* _COLLECTED MATERIAL_
....................

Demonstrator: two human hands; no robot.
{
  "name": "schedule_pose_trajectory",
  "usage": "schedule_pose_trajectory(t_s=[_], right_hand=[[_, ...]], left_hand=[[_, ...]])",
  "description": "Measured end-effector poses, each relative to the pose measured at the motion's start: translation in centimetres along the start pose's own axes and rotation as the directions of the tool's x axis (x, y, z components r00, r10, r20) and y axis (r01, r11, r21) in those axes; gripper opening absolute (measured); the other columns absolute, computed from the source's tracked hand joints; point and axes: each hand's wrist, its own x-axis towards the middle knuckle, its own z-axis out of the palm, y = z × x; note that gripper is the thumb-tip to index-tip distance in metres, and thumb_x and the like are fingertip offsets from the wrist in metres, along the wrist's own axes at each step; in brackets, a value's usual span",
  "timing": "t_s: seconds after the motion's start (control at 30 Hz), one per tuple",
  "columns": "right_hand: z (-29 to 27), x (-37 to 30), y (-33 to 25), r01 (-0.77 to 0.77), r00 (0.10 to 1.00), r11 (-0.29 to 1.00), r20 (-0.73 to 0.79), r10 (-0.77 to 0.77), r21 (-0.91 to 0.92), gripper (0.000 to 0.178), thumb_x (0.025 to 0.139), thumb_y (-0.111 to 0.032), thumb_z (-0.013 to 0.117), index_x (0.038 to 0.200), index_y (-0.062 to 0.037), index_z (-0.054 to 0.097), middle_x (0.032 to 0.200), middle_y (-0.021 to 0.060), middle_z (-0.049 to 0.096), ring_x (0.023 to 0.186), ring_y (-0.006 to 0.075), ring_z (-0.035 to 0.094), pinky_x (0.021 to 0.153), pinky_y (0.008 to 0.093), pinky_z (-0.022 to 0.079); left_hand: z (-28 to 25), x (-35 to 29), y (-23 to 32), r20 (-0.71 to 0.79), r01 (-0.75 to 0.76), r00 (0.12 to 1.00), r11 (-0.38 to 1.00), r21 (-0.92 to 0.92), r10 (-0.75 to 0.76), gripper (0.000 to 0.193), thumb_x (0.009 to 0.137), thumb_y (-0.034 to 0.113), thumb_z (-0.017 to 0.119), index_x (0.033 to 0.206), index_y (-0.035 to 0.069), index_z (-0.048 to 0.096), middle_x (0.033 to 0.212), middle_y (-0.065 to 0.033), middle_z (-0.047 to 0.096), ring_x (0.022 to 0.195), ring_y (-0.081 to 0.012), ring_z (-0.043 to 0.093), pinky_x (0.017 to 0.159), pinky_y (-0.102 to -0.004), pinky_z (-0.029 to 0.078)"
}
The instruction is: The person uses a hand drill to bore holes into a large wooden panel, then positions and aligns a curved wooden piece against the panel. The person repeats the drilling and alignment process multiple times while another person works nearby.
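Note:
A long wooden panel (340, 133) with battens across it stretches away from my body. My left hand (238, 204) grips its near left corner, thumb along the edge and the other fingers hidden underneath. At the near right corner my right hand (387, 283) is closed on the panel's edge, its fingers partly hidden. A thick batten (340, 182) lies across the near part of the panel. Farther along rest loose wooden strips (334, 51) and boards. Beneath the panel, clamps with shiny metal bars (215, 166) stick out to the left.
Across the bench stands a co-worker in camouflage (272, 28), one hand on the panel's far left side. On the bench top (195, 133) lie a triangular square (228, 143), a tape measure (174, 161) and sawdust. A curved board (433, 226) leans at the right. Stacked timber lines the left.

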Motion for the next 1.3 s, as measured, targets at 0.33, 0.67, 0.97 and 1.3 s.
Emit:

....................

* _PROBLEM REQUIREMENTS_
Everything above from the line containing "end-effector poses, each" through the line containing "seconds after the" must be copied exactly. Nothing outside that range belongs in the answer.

* _YOUR RESPONSE_
  "description": "Measured end-effector poses, each relative to the pose measured at the motion's start: translation in centimetres along the start pose's own axes and rotation as the directions of the tool's x axis (x, y, z components r00, r10, r20) and y axis (r01, r11, r21) in those axes; gripper opening absolute (measured); the other columns absolute, computed from the source's tracked hand joints; point and axes: each hand's wrist, its own x-axis towards the middle knuckle, its own z-axis out of the palm, y = z × x; note that gripper is the thumb-tip to index-tip distance in metres, and thumb_x and the like are fingertip offsets from the wrist in metres, along the wrist's own axes at each step; in brackets, a value's usual span",
  "timing": "t_s: seconds after the motion's start (control at 30 Hz), one per tuple",

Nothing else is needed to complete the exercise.